Updated rusage patch

Fri Jun 1 08:57:29 UTC 2007

On Fri, 1 Jun 2007, Bruce Evans wrote:

>> The extra newline?  Isn't that a style violation?
>
> This is arguable.  Although strict KNF may require no extra blank lines
> (indent -sob), and this rule is not too bad for block comments because
> the line with the "/*" provides some separation, there are many examples
> of old code in kern, including many in this file, where a blank line
> is left before the block comment.  In the 4.4Lite2 kern_exit.c, the
> count is approx. 10:8 in favour of no extra blank line before block
> comments within functions (not counting cases where there clearly
> shouldn't be one, e.g., after #ifdef).  In the current kern_exit.c
> after this change was committed, the count is 32:13 in favour of a
> blank line (down from 33:12 before this change).
>
> My version of style.9 requires leaving a blank line before comments
> and not leaving a blank line before statements (if you want to leave
> a blank line between statements to form separate blocks of statements,
> there must be a comment at the start of each new block).

I see, in that case, I'll follow this rule in the future.  It seems 
sensible to me.

>>> These bugs can probably be fixed by moving the copying to the final
>>> thread_exit().  Maybe acct_process() can be moved there too, but I
>>> suspect too much of the process has gone away by then for acct_process()
>>> to work.
>> 
>> I tried moving the rusage summing and assignment to p_ru to later in this 
>> function.  This lead to a race which produced "runtime went backwards" 
>> printfs because runtime became 0.  I didn't quite understand this as we 
>> check for PRS_ZOMBIE in wait, but I also didn't investigate terribly far.
>
> Some technical problem.

Well, I think the whole exit/wait path could probably use some attention. 
There is an incredible amount of locking and unlocking to deal with 
various races and lock order issues.  And there are many subtle effects 
which aren't immediately obvious.  I'm nervous about how many bugs might 
be caused if we start going down this path so close to 7.0.

>
>> I believe the sched lock locking is necessary for rux.  For rusage, 
>> however, it's only ever modified by curthread.  The only races that are 
>> present when reading without locks are potentially inconsistent rusage 
>> where the stats are not all from a single snapshot of the program.
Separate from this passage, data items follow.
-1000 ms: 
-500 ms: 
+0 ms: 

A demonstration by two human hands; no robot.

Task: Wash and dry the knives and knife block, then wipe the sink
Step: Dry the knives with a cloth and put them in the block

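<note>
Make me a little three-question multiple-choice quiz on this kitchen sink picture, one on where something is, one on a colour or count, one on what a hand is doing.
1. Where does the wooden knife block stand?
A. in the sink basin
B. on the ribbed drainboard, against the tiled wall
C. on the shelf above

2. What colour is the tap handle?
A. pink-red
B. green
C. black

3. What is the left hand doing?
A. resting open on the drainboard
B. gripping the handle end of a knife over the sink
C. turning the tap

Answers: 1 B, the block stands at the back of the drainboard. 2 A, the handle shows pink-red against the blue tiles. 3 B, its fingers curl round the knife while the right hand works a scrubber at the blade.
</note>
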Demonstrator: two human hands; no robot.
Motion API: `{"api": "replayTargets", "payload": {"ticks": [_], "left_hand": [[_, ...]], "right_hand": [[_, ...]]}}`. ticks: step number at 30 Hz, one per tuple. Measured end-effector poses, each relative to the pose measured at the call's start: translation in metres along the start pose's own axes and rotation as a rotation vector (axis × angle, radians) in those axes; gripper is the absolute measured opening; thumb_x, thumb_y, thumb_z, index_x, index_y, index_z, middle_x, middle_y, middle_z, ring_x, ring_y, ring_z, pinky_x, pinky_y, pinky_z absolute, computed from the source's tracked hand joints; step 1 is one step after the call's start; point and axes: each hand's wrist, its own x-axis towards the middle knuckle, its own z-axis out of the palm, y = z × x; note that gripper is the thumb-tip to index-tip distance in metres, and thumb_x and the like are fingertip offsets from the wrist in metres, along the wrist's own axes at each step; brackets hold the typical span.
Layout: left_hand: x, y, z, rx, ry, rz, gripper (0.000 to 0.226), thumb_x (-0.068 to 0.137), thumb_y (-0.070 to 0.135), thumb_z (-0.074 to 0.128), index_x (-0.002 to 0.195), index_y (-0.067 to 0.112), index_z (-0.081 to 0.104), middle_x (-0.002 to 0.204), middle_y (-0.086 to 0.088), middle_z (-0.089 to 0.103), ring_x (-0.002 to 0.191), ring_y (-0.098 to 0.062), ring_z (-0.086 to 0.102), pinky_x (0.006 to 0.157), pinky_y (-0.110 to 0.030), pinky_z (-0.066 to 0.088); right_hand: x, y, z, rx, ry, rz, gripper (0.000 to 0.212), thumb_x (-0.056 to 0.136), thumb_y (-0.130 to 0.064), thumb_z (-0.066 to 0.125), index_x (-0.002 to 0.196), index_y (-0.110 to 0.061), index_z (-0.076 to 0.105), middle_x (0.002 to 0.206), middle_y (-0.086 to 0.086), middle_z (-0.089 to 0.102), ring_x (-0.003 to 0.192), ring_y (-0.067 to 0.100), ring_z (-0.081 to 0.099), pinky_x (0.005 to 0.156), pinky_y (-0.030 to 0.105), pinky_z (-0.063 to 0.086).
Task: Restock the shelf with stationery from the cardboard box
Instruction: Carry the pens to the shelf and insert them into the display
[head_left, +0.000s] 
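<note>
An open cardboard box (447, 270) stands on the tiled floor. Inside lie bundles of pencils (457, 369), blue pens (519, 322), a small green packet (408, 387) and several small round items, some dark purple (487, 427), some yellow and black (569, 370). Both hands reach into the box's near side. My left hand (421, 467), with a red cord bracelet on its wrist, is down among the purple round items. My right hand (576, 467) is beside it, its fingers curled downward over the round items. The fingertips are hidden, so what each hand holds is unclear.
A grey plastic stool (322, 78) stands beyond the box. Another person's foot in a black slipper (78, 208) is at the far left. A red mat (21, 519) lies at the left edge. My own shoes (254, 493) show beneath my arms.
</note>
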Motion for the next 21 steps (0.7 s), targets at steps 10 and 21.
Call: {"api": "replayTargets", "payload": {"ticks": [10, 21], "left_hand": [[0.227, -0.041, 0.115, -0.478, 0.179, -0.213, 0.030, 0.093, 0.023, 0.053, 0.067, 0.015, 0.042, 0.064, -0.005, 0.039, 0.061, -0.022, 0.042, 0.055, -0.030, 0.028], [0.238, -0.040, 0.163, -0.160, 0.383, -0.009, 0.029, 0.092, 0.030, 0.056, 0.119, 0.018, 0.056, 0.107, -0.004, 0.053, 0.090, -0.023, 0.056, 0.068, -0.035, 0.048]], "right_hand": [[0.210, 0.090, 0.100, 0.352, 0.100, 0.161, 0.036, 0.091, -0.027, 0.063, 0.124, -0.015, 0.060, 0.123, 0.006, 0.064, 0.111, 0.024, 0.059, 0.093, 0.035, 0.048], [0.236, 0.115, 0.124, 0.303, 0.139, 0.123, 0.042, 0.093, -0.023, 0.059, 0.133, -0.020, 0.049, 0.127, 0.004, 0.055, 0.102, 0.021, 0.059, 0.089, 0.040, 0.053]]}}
However, 
>> the stats can obviously change before the copy makes it back to user-space 
>> anyhow.  I don't see a real race that needs protecting.
>
> No, at least the ru_*rss fields are updated by statclock().  These
> seem to be the only problematic fields.  They are unimportant.  However,
> they should be easy to protect correctly using the same lock as the
> td_*ticks fields.  They are still protected by sched_lock in statclock()
> and rufetch() but not here.
>
> Hmm, this is confusing.  Normal locking is not used for thread-local
> fields.  Instead, a side effect of spinlocking is used:
> mtx_lock_spin(&any) in non-interrupt code has the side effect of
> masking interrupts on the current CPU, so statclock() can access
> anything on the current CPU without acquiring any locks, just like
> an interrupt handler on a UP system.  This is used for td_*ticks.
> It doesn't work for ru_*rss since since exit1() doesn't hold a
> spinlock when copying td_ru.  The sched_locking of ru_*rss in
> statclock() doesn't help -- I think it now does nothing except
> waste time, since these fields are now thread-local so they need
> the same locking as td_*ticks, which is null in statclock() but
> non-null elsewhere.

Yes, you're right.  I'll move the copying under the scheduler lock in 
exit1() so we can't lose any of the rss information.

>
> Related bugs:
> - td_[usip]ticks are still under (j) (sched_lock) in proc.h.
> - td_(uu,us}ticks have always (?) been under (k) (thread-local).  That
>  is more correct than (j), but they are updated by an interrupt handler
>  and seem to be accessed without disabling interrupts elsewhere.

Well td_[uisp]ticks are set and cleared while the sched_lock is held.  In 
threadlock.diff the thread lock is responsible for this.  That reminds me 
that I didn't add the per-thread locking to rufetch() in the patch I 
posted earlier.

Thanks,
Jeff

>
>> This is why I believe the code in exit1() is also safe
>
> Modification by only curthread isn't quite enough -- see above.
>
>> although technically it could lose some information on the way to 
>> thread_exit(). To fix this we'd have to do the final accumulation under 
>> sched_lock the last time we lock it. However there are other races in the 
>> proc code there that were not immediately obvious.  Also, doing the 
>> accumulation here negates the possibility of running process accounting 
>> after p_ru is valid, which it is not doing now.
>
> I see.
>
>> Related to rusage but unrelated to my patch;  Why are irxss, irdss, and 
>> irsss expressed in units of bytes*ticks of execution when rusage doesn't 
>> report the ticks of execution and rather a timeval?  Are consumers expected 
>> to sum the timevals and then extrapolate?
>
> I don't really know, but guess this is historical.  Ticks can be managed
> more efficiently than timevals.  There are remarkably few consumers
> - mainly time(1), csh and window(1) in /usr/src.  csh still seems to hard-
>  code the tick freqency as 100.  This would make all rss values off
>  by a factor of stathz/100.  time(1) hard-coded the frequency as 100
>  in FreeBSD-1.1.
>
> Bruce
>